- Your objective:
Of the entries below, return exactly those lines that fall between the one containing "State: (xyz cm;" and the one containing "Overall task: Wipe", the two end lines included.

- Materials provided:
..............................

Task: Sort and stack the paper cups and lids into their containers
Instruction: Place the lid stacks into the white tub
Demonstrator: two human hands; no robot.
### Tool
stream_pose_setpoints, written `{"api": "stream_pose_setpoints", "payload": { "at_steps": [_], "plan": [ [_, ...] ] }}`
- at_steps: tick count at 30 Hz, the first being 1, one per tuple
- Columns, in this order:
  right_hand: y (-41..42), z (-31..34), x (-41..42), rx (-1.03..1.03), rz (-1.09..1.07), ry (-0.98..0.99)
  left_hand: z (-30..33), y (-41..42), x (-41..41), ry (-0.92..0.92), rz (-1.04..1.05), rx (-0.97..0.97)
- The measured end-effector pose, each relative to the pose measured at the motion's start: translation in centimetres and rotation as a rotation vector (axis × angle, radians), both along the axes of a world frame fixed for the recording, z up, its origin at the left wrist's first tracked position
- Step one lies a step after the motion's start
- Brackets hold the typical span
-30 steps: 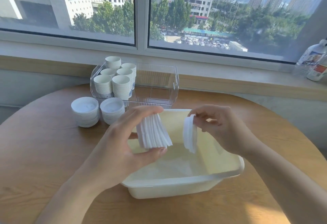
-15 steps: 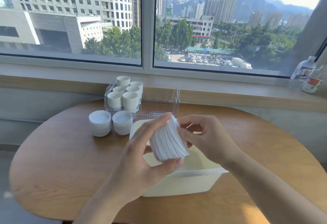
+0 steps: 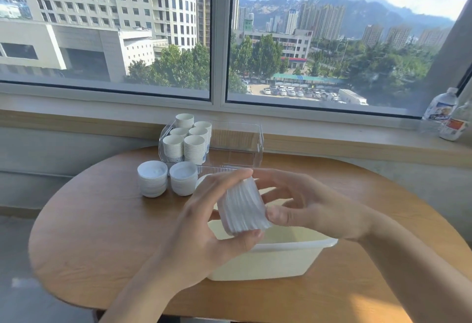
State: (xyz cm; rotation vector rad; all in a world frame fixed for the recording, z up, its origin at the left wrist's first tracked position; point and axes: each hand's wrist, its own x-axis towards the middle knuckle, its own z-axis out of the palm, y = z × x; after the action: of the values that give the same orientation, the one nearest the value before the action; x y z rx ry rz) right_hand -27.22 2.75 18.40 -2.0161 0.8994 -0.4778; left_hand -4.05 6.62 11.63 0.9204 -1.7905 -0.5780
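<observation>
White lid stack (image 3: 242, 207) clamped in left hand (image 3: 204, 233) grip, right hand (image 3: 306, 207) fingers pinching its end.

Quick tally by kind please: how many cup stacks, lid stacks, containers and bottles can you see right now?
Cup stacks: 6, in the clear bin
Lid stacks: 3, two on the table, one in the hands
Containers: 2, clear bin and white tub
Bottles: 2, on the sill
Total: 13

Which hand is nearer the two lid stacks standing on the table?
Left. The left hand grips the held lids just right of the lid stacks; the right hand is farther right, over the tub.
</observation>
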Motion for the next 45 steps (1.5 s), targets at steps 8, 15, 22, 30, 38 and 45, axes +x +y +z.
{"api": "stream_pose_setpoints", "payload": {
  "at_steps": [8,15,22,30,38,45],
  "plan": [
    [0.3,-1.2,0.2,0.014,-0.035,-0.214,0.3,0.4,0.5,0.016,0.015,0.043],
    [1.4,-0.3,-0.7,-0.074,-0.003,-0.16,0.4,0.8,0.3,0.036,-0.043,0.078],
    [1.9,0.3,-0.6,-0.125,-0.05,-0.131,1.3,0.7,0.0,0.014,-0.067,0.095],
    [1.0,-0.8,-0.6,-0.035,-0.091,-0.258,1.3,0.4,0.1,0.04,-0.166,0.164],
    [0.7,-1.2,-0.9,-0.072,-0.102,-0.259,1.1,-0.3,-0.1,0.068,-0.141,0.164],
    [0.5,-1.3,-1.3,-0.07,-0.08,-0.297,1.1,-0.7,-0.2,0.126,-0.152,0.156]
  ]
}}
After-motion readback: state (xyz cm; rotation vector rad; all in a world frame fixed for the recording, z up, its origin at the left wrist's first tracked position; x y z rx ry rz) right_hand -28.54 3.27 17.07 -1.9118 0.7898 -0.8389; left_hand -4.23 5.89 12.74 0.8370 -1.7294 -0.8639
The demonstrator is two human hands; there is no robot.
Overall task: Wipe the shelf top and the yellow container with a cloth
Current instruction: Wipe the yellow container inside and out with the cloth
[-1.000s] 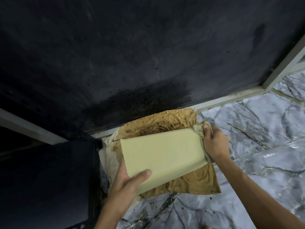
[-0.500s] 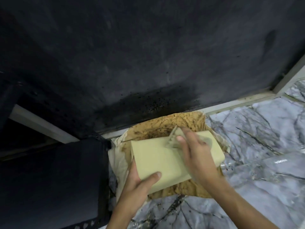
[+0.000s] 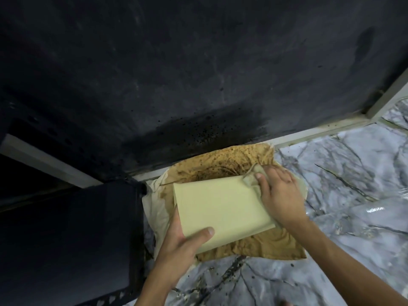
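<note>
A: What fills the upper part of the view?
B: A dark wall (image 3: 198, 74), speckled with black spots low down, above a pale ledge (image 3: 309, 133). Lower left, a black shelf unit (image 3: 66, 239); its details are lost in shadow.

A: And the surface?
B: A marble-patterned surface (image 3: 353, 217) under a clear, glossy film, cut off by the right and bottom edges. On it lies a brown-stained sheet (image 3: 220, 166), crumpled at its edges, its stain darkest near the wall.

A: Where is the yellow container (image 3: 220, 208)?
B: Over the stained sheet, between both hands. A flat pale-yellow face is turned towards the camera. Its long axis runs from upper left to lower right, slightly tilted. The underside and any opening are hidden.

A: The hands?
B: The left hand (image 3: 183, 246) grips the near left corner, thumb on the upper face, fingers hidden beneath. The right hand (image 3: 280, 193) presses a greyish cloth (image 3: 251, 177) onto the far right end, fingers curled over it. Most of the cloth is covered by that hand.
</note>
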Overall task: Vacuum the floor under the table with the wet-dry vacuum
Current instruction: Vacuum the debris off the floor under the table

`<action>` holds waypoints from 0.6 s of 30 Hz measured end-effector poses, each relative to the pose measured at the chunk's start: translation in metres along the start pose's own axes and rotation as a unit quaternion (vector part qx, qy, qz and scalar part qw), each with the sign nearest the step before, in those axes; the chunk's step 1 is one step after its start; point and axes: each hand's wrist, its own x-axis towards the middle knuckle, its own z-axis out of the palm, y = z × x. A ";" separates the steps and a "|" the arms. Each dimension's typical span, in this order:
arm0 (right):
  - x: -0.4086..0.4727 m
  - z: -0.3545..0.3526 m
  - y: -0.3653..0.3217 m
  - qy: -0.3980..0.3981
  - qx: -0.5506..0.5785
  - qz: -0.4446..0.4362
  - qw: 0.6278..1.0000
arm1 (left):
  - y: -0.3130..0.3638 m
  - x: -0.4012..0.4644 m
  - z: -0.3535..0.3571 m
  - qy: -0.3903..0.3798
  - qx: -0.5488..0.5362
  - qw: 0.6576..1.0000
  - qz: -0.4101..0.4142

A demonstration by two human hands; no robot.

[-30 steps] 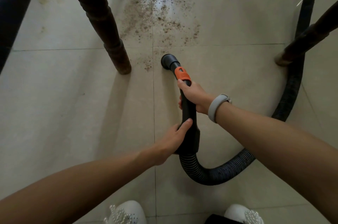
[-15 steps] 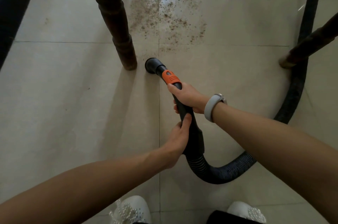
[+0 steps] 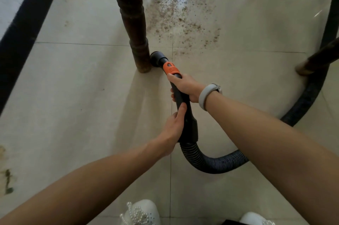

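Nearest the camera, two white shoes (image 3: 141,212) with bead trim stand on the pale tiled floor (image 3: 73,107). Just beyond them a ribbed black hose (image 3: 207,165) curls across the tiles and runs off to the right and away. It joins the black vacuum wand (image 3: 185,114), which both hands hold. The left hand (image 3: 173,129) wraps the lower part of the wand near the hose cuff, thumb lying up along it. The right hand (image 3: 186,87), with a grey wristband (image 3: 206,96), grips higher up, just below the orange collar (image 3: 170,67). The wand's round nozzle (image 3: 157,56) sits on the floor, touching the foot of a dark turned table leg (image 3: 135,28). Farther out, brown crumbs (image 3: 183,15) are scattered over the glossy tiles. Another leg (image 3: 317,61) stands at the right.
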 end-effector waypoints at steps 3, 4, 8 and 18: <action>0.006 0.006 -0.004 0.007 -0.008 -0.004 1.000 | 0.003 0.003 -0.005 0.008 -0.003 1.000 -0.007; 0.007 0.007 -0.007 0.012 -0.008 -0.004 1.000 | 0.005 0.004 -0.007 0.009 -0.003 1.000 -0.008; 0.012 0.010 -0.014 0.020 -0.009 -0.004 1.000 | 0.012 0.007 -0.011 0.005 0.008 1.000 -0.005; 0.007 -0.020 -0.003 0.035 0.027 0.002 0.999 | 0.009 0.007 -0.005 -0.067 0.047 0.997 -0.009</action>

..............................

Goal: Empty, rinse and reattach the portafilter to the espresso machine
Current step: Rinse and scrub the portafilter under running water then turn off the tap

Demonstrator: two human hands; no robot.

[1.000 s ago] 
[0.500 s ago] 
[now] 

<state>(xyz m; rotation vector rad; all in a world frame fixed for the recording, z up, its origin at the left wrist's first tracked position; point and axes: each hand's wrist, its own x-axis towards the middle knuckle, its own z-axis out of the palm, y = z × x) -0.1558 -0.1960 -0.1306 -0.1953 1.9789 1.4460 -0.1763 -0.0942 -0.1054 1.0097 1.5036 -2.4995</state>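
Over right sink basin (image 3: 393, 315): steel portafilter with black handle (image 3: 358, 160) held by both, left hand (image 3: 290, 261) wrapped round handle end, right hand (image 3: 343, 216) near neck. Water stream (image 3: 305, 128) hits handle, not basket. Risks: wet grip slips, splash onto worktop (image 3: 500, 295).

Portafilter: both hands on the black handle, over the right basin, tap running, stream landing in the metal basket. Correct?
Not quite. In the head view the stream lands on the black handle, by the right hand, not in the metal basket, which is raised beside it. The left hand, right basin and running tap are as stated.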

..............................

- Response for this exercise:
State: (xyz cm; rotation vector rad; all in a world frame fixed for the recording, z up, its origin at the left wrist's first tracked position; point and axes: each hand's wrist, its own x-axis towards the middle knuckle, its own z-axis out of the palm, y = z × x; after the action: of the values that give the same orientation, the one nearest the value before the action; x y z rx ry rz) right_hand -27.22 2.75 18.40 -2.0161 0.8994 -0.4778; left_hand -4.05 6.62 11.63 0.9204 -1.7905 -0.5780
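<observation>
White lid stack (image 3: 242, 207) clamped in left hand (image 3: 204, 233) grip, right hand (image 3: 306, 207) fingers pinching its end.

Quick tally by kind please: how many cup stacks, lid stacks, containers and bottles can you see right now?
Cup stacks: 6, in the clear bin
Lid stacks: 3, two on the table, one in the hands
Containers: 2, clear bin and white tub
Bottles: 2, on the sill
Total: 13

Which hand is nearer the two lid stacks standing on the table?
Left. The left hand grips the held lids just right of the lid stacks; the right hand is farther right, over the tub.
</observation>
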Motion for the next 45 steps (1.5 s), targets at steps 8, 15, 22, 30, 38 and 45, axes +x +y +z.
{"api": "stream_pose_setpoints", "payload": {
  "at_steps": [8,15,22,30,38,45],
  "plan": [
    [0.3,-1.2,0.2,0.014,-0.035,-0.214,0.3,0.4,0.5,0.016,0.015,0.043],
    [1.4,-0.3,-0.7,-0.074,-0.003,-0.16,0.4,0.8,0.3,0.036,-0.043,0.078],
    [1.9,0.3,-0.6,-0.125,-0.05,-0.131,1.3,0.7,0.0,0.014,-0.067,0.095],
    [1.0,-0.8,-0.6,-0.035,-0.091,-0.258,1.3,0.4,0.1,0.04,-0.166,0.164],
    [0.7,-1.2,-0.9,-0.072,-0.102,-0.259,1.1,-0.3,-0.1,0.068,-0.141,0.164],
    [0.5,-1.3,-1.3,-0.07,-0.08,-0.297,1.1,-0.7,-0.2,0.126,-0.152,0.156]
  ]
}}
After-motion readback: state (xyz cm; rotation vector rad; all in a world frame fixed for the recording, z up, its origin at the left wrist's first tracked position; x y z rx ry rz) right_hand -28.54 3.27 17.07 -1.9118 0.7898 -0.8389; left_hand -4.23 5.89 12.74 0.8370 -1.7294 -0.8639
The demonstrator is two human hands; there is no robot.
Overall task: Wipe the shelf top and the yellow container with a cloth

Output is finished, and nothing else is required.